I’ve never met a person who willingly nor joyfully self-identified as a hypocrite. Indeed, hypocrite is a label we give other people, as we are grateful to not be “that kind of person.”
But I can’t help but feel, sometimes, that I am an accidental hypocrite. I see this in myself when I:
judge someone for being intolerant
am disdainful of someone who seems insincere
allow myself to be critical but reject constructive input
There are lots of ways that we can be a hypocrite, whether purposeful or accidental. And I would propose that an effective antidote for hypocrisy is humility. While hypocrisy can flourish in the comparison fertilizer, humility is the truth serum that helps us appreciate that we are each struggling in unique ways and it’s better to encourage than compare.
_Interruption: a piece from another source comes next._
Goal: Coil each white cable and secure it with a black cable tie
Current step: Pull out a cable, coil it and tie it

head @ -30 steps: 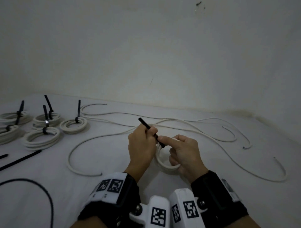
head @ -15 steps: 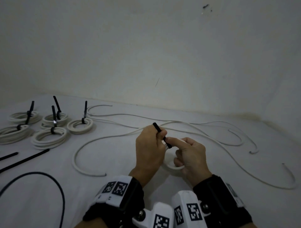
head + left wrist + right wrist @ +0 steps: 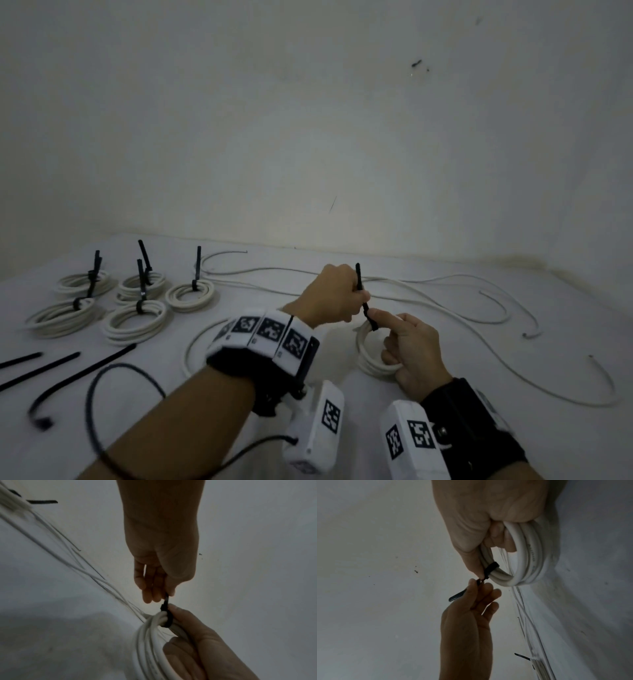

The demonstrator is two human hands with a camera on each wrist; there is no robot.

Just a little food for thought for your wonderful weekend 🙂
It’s a well known proverb that pride goes before a fall & i could be the poster child for this proverb. At my home church on Sunday, I did a face plant trying to lithely “pop” up on the stage. I caught my toe on the edge of the stage & the thunderous KABOOM was my pride exploding, along w smashing my thigh & scrapping up my elbow. I want to think that I’m agile, athletic, coordinated & spry, along with 20 years younger. So maybe I’m kind of athletic & sometimes agile.
This fall has helped me come back to reality – I’m not a gymnast, I’m not 30years old & I’m not so spry.
Lovingly, Holy Spirit helps us understand grace, humility & truth, along with a healthy dose of comic relief, when we don’t take ourselves too seriously.
A year ago, I had a really bad concussion & couldn’t think straight for quite awhile. It was so bad, that I started bringing my husband to my dr appointments because I didn’t trust my cognitive abilities & my memory wasn’t reliable. Normally, I’m uber independent & I don’t care to ask for help, so this was a humbling experience.
Now a year later, I’m much improved in the cognitive & memory areas, as well as more humble & willing to ask for help.
Injuries can have a way of working some tough, but necessary, lessons into our souls. Humility seems to be a tough lesson because we can often be blind to our own pride. Not asking for help & being highly independent was something I was proud about in the past. Now, although it’s not easy, I’m willing to admit that I need help & far quicker to ask for it.
When I let God work in my soul, injuries can have tremendous redemptive results!
I used to think it was impossible to be too smart. Now I don’t think this for a few reasons:
I’ve met people who think they’re “the smartest person in the room” and more often than not, such people are neither personable nor pleasant, despite being so smart
people often get smart in a particular field / topic at the expense of being “smart” in other areas, thereby creating imbalance, which is not so bueno: think Steve Jobs
being smart isn’t always the same as being wise
When we think about being smart, let’s keep the mindset that empowers us to always be learning and growing. Let’s posture our intelligence in humility and service more than superiority and supremacy. And let’s continuously acknowledge that the Holy Spirit is the Spirit of Wisdom, a dramatic upgrade to just being smart 🙂
I don’t like to be wrong & this is often based out of pride. I don’t like to be wrong because it makes me look bad. I don’t like to be wrong because it makes me feel inferior. I don’t like to be wrong because it hurts my ego. Nevertheless, because I’m human, I’m not always right. So here are some ways to constructively handle being wrong:
learn and grow from being wrong – it seems to me that I often learn more from being wrong than being right
get busy fixing whatever has been damaged from being wrong – this can include apologizing, taking responsibility (rather than shifting blame), forgiving and making amends
take on a humble mindset on a daily basis & this can help take out the sting from being wrong
My sense is that being wrong isn’t an if issue, but rather a when issue. With this thinking, it’s helpful to have some constructive strategies in place 🙂
I’ve been thinking lately about Adam & Eve with the whole Garden fiasco. That was really a bad day for humanity & despite our Father’s magnificent redemption of humanity, there have been several occasions when I wish Eve would have made some different choices.
I think that one of her big mistakes was to have a conversation w the serpent / devil. And yet I think that sometimes we make her same mistake without realizing it. Here are some ways that we talk with or entertain the devil, his lies & deceptions:
*insecurity – we listen far too often to his accusations & utter nonsense about who we are rather than basing our identity on what God says about us
*ego / pride – “all of that & a bag of chips!”. Really??? It is only through Christ that we are truly invaluable, priceless & supremely desirable
*worry / fear – I don’t think that the devil sets the “worry or fear trap” about things on which we are strong. However, wherever there is a weakspot, that’s where he will plant worry, uncertainty, concern & even fretful thoughts or anxieties, be that about the future, health, relationships, etc
Can you think of other “conversation traps” that the devil lays for you???